To do - The answer should consist of each line from the data below that includes "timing".
※
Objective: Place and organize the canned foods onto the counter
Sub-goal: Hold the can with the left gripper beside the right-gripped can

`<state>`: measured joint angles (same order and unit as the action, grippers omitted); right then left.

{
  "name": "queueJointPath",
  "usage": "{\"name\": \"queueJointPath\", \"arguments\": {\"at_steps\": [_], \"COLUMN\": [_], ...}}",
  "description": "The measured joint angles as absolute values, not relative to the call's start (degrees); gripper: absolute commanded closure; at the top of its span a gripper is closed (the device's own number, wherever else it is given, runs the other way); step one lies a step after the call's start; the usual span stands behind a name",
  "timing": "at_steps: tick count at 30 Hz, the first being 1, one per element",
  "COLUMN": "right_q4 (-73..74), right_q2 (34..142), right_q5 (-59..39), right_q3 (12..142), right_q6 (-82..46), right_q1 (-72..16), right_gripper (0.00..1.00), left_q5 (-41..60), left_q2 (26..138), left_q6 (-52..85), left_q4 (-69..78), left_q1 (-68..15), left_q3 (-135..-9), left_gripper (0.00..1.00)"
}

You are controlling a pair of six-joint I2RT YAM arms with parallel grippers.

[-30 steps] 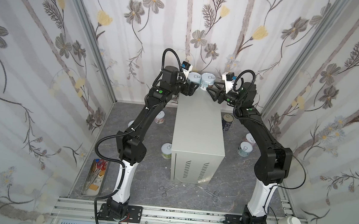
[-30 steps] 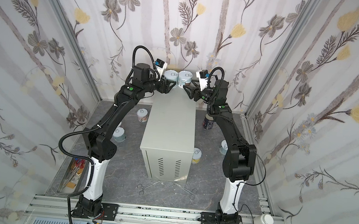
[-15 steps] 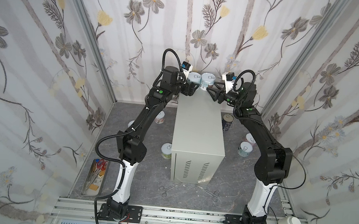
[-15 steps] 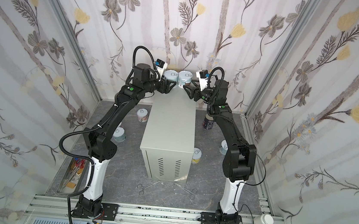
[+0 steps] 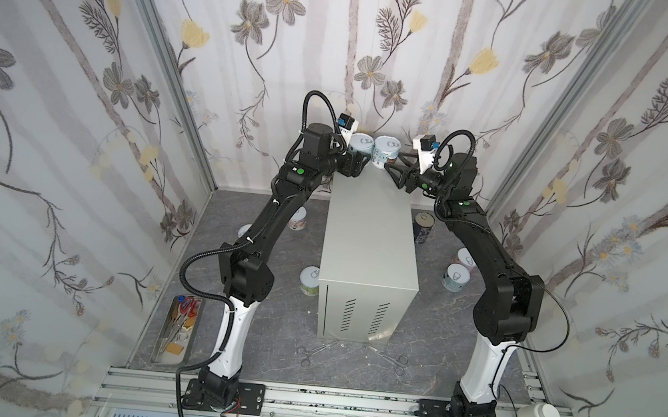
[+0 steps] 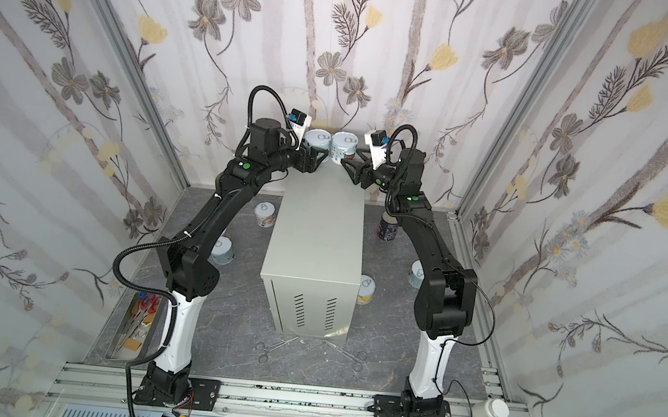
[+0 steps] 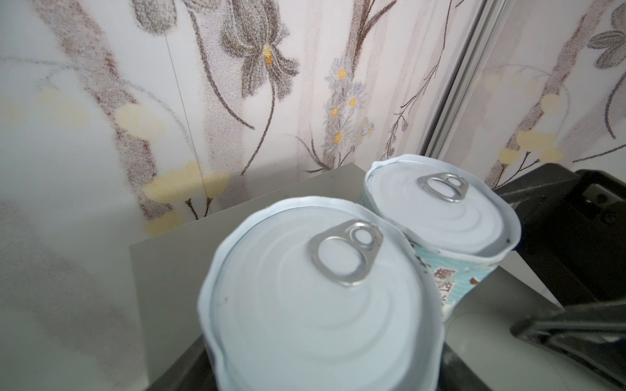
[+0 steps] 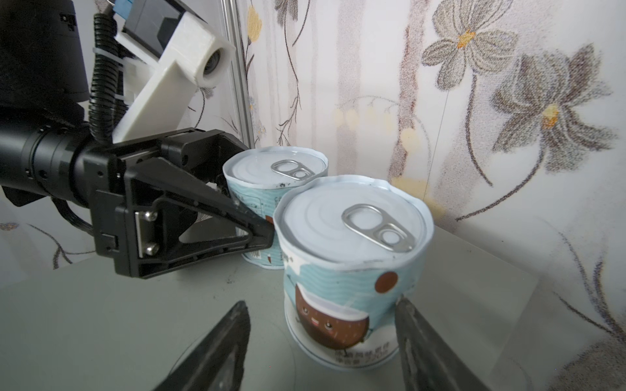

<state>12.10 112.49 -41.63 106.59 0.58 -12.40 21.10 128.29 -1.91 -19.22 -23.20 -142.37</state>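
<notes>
Moved: nothing I can make out since a second ago; both my arms hold the same pose at the far edge of the table.
Right end effector (image 8: 320,304): open, its fingers either side of the nearer teal can (image 8: 352,220) and not clamped on it.
Left end effector (image 5: 364,163): one finger lies along the other teal can (image 8: 274,169) and its mate is hidden behind that can, so I cannot tell whether I grip it or have let go.
Done: both teal cans stand upright on the table (image 5: 368,229), side by side and touching, along its far edge. I judge this pair as good as placed.
Table top otherwise: bare from those two cans to the near edge.
Left, floor beside the table's left edge: a pink-labelled can (image 5: 297,218), a can half hidden by my left arm (image 5: 244,231), and a can by the near left corner (image 5: 310,280).
Left, floor beside the table's right edge: the dark-blue tomato can (image 5: 423,226), two short cans (image 5: 456,276) close together, and a yellow-labelled can (image 6: 365,290) by the near right corner.
Progress: early, I reckon, with two up and at least seven to lift.
</notes>
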Motion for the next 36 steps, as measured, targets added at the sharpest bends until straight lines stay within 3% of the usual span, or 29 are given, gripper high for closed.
{"name": "queueJointPath", "arguments": {"at_steps": [29, 36], "right_q4": [12.8, 13.3], "right_q2": [113.1, 113.3], "right_q5": [-41.6, -41.6], "right_q3": [107.2, 107.2], "right_q6": [0.5, 0.4], "right_q1": [-12.4, -12.4], "right_gripper": [0.34, 0.34], "left_q5": [22.7, 22.7], "left_q2": [128.4, 128.5], "left_q6": [-1.5, -1.5], "left_q4": [-19.1, -19.1], "left_q1": [-23.2, -23.2], "left_q3": [-142.4, -142.4], "left_gripper": [0.24, 0.17]}}
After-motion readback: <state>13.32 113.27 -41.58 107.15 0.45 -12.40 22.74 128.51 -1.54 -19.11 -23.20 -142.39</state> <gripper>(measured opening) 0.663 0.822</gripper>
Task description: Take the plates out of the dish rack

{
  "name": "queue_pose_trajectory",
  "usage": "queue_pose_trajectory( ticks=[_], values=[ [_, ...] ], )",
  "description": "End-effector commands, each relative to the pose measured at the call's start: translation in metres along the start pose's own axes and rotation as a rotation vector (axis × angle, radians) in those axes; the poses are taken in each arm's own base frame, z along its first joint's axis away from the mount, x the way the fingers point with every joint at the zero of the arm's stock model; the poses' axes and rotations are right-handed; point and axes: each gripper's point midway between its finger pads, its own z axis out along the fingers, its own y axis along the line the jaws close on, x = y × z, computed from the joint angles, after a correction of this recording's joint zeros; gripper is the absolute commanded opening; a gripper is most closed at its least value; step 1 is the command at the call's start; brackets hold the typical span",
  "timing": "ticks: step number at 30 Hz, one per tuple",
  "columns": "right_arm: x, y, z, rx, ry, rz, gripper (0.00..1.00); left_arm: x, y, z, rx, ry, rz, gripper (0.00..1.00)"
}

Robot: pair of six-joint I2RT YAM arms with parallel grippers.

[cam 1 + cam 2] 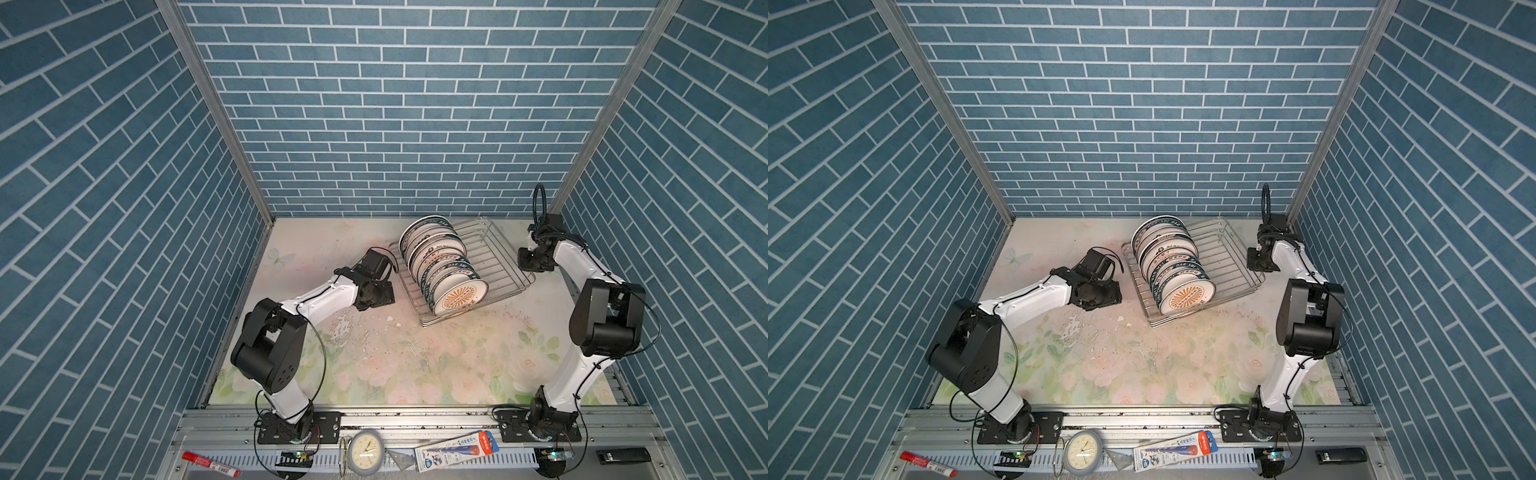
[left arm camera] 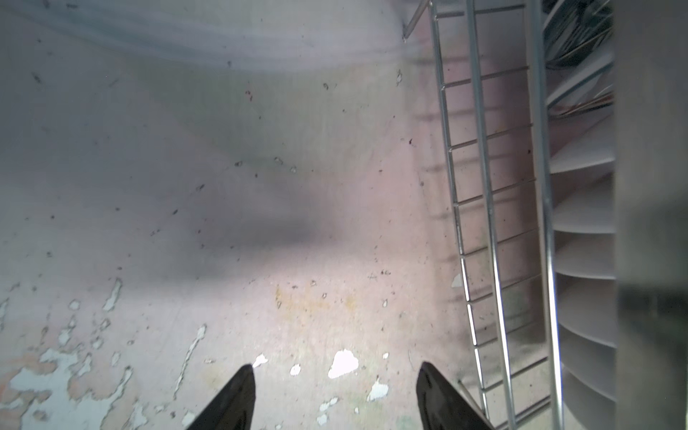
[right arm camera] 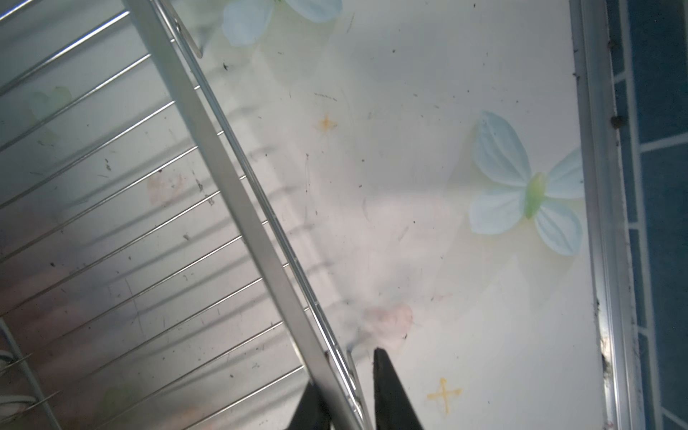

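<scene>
Plates (image 1: 446, 270) are stood on edge in a row along the left part of the dish rack (image 1: 505, 253), at the far middle of the floral table (image 1: 415, 357). Left gripper (image 2: 335, 372) is held just beside the rack's left edge over bare table, jaws spread wide, nothing between. Right gripper (image 3: 346, 372) is set at the rack's right rim, jaws narrow with the rim wire between them. A sliver of table is seen by the outer finger (image 3: 391, 391), so a firm clamp cannot be told.
</scene>
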Motion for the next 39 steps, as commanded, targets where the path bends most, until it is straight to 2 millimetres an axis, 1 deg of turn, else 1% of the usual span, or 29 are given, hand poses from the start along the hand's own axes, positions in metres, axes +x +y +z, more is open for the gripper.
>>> queue_pose_trajectory(
  ticks=[1,5,11,17,23,29,32,33,36,39],
  values=[
    [0.060,-0.010,0.014,0.059,0.178,0.217,0.09,-0.011,-0.002,0.004,-0.009,-0.022,0.008,0.70],
    [0.079,-0.005,0.007,0.034,0.178,0.223,0.09,-0.018,-0.007,0.008,0.001,-0.027,0.013,0.70],
    [0.098,0.000,-0.009,0.005,0.170,0.237,0.08,-0.024,-0.012,0.017,0.005,-0.021,0.017,0.70],
    [0.122,0.006,-0.012,-0.022,0.184,0.262,0.08,-0.031,-0.014,0.024,0.014,-0.019,0.010,0.70],
    [0.140,0.005,-0.016,-0.016,0.187,0.289,0.08,-0.042,-0.028,0.033,0.040,-0.010,0.039,0.70],
    [0.150,0.007,-0.018,-0.028,0.160,0.331,0.08,-0.055,-0.047,0.042,0.089,-0.019,0.040,0.70],
    [0.152,0.007,-0.017,-0.028,0.153,0.347,0.08,-0.060,-0.053,0.047,0.098,-0.017,0.048,0.70],
    [0.151,0.011,-0.017,-0.051,0.150,0.353,0.08,-0.061,-0.055,0.049,0.102,-0.013,0.052,0.70],
    [0.150,0.015,-0.017,-0.077,0.135,0.380,0.08,-0.065,-0.065,0.057,0.130,-0.004,0.060,0.70],
    [0.151,0.013,-0.015,-0.071,0.125,0.403,0.09,-0.071,-0.078,0.064,0.163,-0.012,0.071,0.70]
  ],
)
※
Your response -
  "timing": "at_steps: tick count at 30 Hz, the first being 1, one per element",
  "timing": "ticks: step number at 30 Hz, one per tuple",

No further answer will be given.